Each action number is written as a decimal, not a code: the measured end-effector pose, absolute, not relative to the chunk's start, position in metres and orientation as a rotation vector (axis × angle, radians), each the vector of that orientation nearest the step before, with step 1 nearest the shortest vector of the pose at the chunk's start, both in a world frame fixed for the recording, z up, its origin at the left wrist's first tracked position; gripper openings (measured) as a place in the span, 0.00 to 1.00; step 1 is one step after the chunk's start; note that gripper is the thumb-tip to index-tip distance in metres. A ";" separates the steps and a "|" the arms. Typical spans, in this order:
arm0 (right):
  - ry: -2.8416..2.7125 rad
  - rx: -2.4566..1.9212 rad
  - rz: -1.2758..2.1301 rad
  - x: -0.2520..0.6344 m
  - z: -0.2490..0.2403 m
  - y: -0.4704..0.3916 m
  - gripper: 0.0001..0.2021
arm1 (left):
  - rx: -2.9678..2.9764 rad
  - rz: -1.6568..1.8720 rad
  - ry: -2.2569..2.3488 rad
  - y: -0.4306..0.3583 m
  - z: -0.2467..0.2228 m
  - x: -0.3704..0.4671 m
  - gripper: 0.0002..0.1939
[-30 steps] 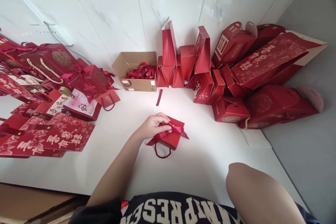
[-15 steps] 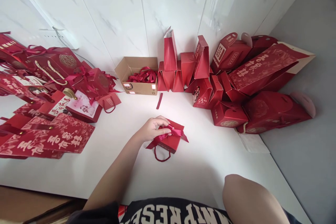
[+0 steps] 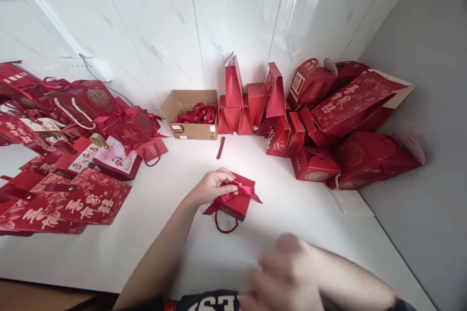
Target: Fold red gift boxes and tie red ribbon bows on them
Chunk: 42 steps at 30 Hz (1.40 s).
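A small red gift bag (image 3: 241,208) lies flat on the white table, its dark red cord handle (image 3: 226,230) looping toward me. Across it runs a glossy red ribbon (image 3: 248,192) with loose tails to both sides. My left hand (image 3: 215,187) pinches this ribbon between thumb and fingers on top of the bag. Smeared by motion, my right hand (image 3: 284,272) is low in the view near my shirt, apart from the bag; its fingers cannot be made out.
A cardboard box (image 3: 193,131) of red ribbons stands at the wall, a short ribbon strip (image 3: 221,147) before it. Finished-looking red gift bags (image 3: 91,199) crowd the left. Folded red boxes (image 3: 317,163) fill the right, beside a grey wall (image 3: 419,155).
My right hand has come into view at the lower right, where only the forearm or elbow showed. My left hand keeps its pinch on the ribbon. The view has tilted up slightly.
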State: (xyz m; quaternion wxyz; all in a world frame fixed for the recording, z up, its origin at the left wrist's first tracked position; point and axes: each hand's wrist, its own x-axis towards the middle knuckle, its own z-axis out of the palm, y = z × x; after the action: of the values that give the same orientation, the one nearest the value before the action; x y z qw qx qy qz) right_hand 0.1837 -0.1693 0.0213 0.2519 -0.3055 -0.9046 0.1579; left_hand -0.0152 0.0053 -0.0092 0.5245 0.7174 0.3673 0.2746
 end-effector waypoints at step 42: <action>-1.941 -1.378 1.525 0.236 0.044 -0.030 0.19 | 1.516 0.065 1.014 0.005 0.040 -0.063 0.23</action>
State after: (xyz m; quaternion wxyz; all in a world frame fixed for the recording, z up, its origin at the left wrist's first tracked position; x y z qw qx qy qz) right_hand 0.2356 -0.0300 0.0436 0.1564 -0.4814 -0.6781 0.5329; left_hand -0.0630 0.0053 0.0395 0.6118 0.6570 0.4395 0.0283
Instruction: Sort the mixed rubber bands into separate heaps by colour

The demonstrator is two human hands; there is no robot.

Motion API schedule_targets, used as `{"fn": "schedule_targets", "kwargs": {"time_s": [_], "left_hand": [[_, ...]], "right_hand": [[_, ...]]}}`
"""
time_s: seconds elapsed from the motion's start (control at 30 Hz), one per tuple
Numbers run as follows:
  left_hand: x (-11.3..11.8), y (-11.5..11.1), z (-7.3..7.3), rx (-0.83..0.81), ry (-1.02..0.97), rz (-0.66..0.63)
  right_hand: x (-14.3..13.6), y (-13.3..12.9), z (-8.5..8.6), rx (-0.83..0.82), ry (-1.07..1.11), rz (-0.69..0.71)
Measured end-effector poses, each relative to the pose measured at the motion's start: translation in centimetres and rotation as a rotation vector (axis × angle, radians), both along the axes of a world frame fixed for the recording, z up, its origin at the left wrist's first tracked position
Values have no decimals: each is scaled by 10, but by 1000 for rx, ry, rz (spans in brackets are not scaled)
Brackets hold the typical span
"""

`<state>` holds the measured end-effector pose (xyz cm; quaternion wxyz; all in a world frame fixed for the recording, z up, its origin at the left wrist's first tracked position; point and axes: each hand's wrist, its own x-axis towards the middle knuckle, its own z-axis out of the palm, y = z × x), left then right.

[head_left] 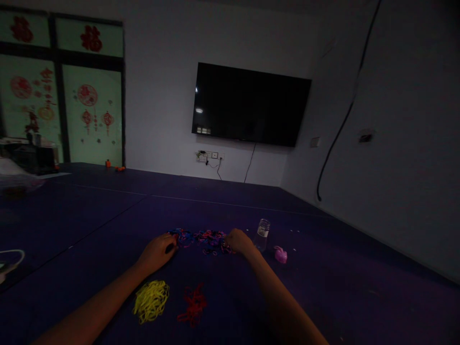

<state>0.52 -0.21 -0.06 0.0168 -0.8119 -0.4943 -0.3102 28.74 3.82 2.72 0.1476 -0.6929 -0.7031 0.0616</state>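
Note:
A loose row of mixed rubber bands (210,237), mostly blue, purple, pink and red, lies on the purple surface between my hands. At its left end is my left hand (159,251), fingers curled, with red loops at the fingertips. My right hand (237,240) reaches into the right end, its fingers bent down and closed among the bands; what they pinch is hidden. Nearer to me lie a yellow pile of rubber bands (151,301), by my left forearm, and a smaller red pile of rubber bands (194,305) to its right.
A clear glass bottle (262,235) stands just right of my right hand, with a pink lump-shaped object (281,255) beyond it. A white cable (16,252) lies at the left edge. Small orange objects (120,168) sit far back, below a wall television (251,104) and decorated door.

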Motion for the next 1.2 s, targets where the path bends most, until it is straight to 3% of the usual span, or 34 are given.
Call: {"fn": "schedule_targets", "kwargs": {"time_s": [0.5, 0.93, 1.2], "left_hand": [[0, -1, 2, -27, -10, -19], [1, -1, 2, -8, -15, -35], [-1, 2, -2, 15, -4, -35]], "right_hand": [[8, 2, 6, 68, 104, 44], [12, 11, -8, 149, 339, 52], [13, 10, -10, 183, 320, 47]]}}
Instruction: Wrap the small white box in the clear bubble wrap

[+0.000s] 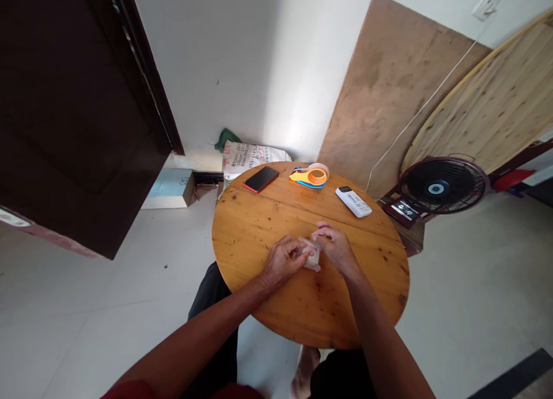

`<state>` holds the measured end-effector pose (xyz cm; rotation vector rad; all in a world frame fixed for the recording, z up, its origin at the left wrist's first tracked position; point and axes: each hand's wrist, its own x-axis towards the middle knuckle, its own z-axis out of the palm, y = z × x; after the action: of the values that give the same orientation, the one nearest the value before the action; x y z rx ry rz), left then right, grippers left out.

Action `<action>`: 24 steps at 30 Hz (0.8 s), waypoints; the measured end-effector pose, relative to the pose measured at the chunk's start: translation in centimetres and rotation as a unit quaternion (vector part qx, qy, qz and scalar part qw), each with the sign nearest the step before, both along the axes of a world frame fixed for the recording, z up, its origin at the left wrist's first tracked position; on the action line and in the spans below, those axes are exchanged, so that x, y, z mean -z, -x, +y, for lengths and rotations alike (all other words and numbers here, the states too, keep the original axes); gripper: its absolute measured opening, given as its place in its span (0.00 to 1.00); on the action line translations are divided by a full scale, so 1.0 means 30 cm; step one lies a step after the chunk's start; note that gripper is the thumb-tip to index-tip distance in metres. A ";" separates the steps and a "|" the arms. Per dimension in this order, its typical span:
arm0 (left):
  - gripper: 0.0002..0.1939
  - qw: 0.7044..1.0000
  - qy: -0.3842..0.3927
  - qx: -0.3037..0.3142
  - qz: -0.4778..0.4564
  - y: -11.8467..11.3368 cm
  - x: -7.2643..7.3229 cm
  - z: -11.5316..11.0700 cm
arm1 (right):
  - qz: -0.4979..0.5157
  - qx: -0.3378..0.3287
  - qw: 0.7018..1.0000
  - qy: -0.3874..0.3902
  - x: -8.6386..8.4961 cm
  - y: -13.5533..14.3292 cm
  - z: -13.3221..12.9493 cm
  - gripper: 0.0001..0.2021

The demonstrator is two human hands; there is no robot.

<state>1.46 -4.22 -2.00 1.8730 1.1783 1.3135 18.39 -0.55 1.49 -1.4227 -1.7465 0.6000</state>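
Note:
A small box-like packet in clear, whitish plastic (313,262) rests on the round wooden table (242,232), close to its middle. My left hand (283,261) is closed on the packet from the left, its thumb and fingers pressing on the top. At the packet's upper right corner, my right hand (336,248) has its fingers curled in a pinch. Whatever lies between those right fingertips is too small to make out. The packet's contents are blurred, with a hint of red on top.
Toward the table's far edge are a red-edged phone (261,179), an orange and blue tape dispenser (310,175) and a white device with a dark screen (353,201). A black fan (440,186) stands to the right. Behind are a printed sack (250,157) and a leaning board (384,88).

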 end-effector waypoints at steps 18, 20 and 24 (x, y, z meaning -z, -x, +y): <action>0.11 1.000 0.010 0.016 -0.007 -0.001 0.009 -0.008 | -0.316 -0.053 0.940 -0.117 -0.038 0.032 -0.202 0.13; 0.12 1.000 0.015 0.018 -0.016 -0.002 0.012 -0.006 | -0.332 -0.046 0.934 -0.124 -0.031 0.038 -0.217 0.15; 0.11 0.999 0.015 0.018 -0.034 -0.003 0.017 -0.001 | -0.332 -0.035 0.932 -0.139 -0.009 0.046 -0.224 0.14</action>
<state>1.54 -4.23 -2.50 1.8049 1.1195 1.3220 16.99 -7.27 1.75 -1.4528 -2.2963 -0.1323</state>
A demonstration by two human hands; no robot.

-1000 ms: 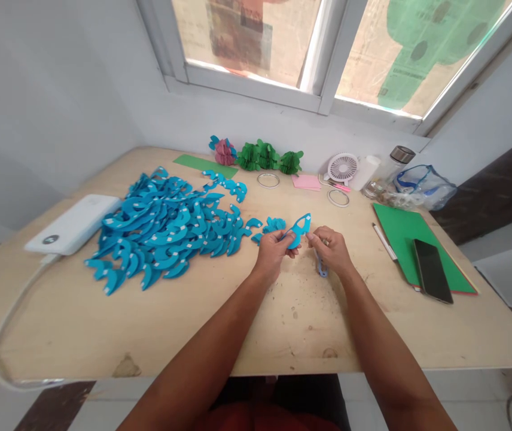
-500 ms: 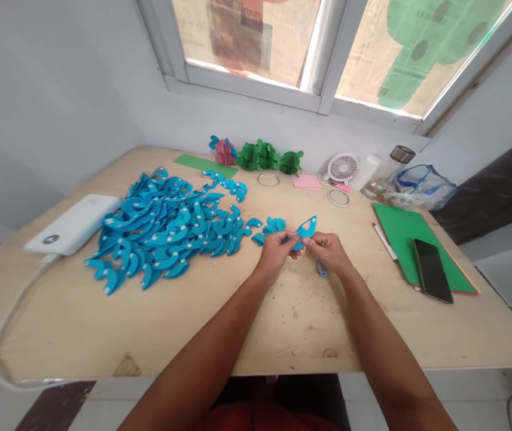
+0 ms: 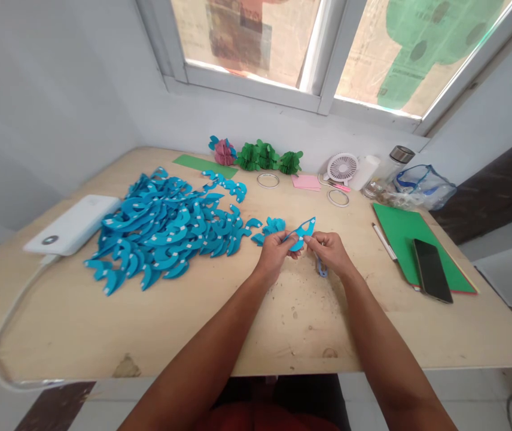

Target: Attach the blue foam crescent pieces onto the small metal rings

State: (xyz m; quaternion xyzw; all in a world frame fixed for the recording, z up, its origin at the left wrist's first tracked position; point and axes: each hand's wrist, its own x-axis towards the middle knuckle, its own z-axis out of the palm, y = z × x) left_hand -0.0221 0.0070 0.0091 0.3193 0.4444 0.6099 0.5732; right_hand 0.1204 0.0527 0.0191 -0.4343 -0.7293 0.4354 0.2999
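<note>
My left hand (image 3: 278, 252) pinches a curved blue paper piece (image 3: 299, 239) that carries small white squares. At the right edge of that piece, the closed fingertips of my right hand (image 3: 329, 248) meet at the paper beside a white square. A blue-violet looped handle (image 3: 323, 269), like that of small scissors, shows below my right palm; whether the hand grips it is hidden. Just behind my left hand lies a small bunch of blue paper pieces (image 3: 274, 225). Further left spreads a large heap of similar blue pieces (image 3: 161, 221), many with white squares.
A white power bank (image 3: 74, 224) with a cable lies left. Along the back are green paper shapes (image 3: 267, 155), a pink one (image 3: 225, 152), tape rings (image 3: 268, 180), a small fan (image 3: 343, 167) and a bottle (image 3: 390, 167). Right are green sheets (image 3: 399, 233), a pen (image 3: 384, 241) and a phone (image 3: 432, 269).
The blue piece has tilted slightly, and more of its surface shows between my hands. My right fingertips have shifted a little toward its right edge. The heap stays as it was.
</note>
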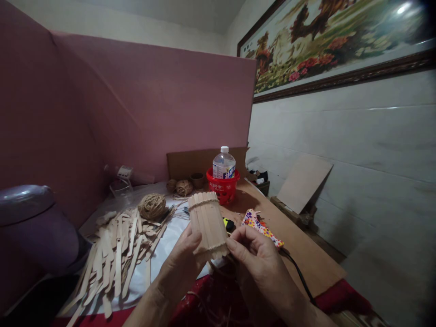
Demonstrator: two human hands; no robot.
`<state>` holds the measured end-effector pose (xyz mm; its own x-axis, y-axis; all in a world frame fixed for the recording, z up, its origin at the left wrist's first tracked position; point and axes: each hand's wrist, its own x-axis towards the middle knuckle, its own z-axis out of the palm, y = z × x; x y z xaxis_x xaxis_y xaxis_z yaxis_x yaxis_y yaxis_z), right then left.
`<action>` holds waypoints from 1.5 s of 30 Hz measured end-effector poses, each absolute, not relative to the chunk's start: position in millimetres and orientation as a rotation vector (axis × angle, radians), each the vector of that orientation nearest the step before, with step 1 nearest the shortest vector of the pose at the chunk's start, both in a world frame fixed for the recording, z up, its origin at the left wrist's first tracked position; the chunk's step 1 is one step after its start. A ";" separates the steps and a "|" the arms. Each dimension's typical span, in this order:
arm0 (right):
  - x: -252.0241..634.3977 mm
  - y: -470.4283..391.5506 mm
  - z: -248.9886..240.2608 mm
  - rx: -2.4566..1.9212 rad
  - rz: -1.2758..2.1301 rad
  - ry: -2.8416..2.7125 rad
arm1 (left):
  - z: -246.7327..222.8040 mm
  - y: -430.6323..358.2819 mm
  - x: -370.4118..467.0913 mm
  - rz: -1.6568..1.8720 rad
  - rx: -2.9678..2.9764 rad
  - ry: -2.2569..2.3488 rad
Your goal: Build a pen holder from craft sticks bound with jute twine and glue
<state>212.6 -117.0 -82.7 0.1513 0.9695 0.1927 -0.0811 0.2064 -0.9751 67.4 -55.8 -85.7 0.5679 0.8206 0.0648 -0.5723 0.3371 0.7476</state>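
Note:
A small cylinder made of wooden craft sticks (207, 223), bound with twine near its top and bottom, is held upright in front of me above the table. My left hand (182, 263) grips its lower left side. Fingers of my right hand (254, 256) pinch its lower right edge. A pile of loose wooden sticks (116, 254) lies on the white sheet to the left. A ball of jute twine (151, 206) sits behind the pile.
A red basket (223, 188) holding a water bottle (224, 164) stands at the back. A floral-patterned glue gun (260, 227) with a black cord lies to the right on the brown board (306, 254). Smaller twine balls (184, 187) sit near the pink partition (153, 113). A purple object (30, 227) fills the left.

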 end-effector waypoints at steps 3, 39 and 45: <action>215.4 -114.1 -83.5 -1.037 1.035 -1.098 | -86.2 -53.8 69.8 0.908 0.870 0.299; 206.5 -120.2 -77.9 -1.093 0.741 -1.302 | -85.0 -49.5 67.1 0.950 0.930 0.237; 201.2 -121.2 -85.9 -1.125 0.616 -1.362 | -84.1 -53.7 67.6 1.005 0.949 0.313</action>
<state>201.2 -121.2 -85.9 0.1731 0.8818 0.4388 0.2529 0.3908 -0.8851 67.6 -53.7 -84.1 0.5331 0.8258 0.1839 -0.5752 0.1944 0.7946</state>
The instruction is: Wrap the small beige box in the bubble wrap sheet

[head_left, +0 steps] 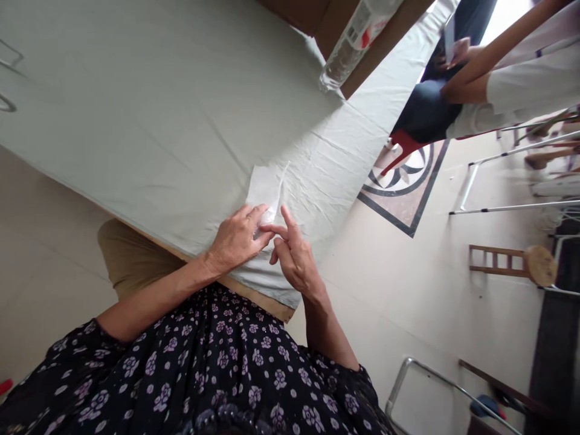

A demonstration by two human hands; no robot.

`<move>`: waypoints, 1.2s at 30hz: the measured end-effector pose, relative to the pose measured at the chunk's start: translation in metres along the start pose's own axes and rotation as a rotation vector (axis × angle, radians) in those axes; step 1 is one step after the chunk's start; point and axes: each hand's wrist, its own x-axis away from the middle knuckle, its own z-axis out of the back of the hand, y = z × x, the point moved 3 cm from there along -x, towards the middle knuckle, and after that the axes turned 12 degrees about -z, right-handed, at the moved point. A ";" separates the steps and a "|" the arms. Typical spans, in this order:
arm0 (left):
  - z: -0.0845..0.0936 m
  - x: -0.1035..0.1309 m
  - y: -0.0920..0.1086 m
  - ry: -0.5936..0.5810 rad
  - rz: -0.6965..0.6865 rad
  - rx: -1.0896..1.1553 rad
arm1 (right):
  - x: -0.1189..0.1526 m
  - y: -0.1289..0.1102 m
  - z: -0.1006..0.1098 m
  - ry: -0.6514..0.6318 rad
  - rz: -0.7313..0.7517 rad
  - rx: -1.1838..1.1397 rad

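Note:
A thin white sheet with a shiny, plastic-like part (265, 186) lies on the cloth near the table's front edge. My left hand (236, 238) rests on its lower end, thumb and fingers closed over the shiny part. Beside it on the right is my right hand (294, 258), its forefinger raised and spread away from the others. Another finger of that hand reaches left to the left hand's fingertips and the sheet's lower end. I cannot tell whether it grips the sheet. Part of the lower end is hidden under my fingers.
A pale green cloth (136, 109) covers the table. A clear plastic bottle (347, 57) lies against a brown box (385, 45) at the back. To the right a seated person (471, 84) holds a phone. A wooden stool (539, 266) and metal frames (471, 181) stand beyond.

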 end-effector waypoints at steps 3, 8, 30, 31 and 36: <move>-0.004 0.001 0.003 0.003 0.003 -0.062 | -0.009 0.006 0.004 -0.064 -0.033 -0.158; -0.005 0.000 0.005 -0.027 0.026 -0.078 | -0.042 0.022 0.028 0.222 -0.129 -0.261; 0.009 -0.012 0.012 -0.279 0.011 -0.250 | -0.151 0.017 0.029 -0.051 -0.141 -0.003; 0.009 -0.013 0.011 -0.277 0.022 -0.241 | -0.150 0.015 0.029 -0.049 -0.114 -0.006; 0.007 -0.013 0.002 -0.213 0.032 -0.148 | -0.121 -0.002 0.031 0.021 0.092 -0.036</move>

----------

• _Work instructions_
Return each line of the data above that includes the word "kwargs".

• _Solution_
Motion API schedule_targets, used as `{"fn": "schedule_targets", "kwargs": {"time_s": [_], "left_hand": [[_, ...]], "right_hand": [[_, ...]]}}`
Call: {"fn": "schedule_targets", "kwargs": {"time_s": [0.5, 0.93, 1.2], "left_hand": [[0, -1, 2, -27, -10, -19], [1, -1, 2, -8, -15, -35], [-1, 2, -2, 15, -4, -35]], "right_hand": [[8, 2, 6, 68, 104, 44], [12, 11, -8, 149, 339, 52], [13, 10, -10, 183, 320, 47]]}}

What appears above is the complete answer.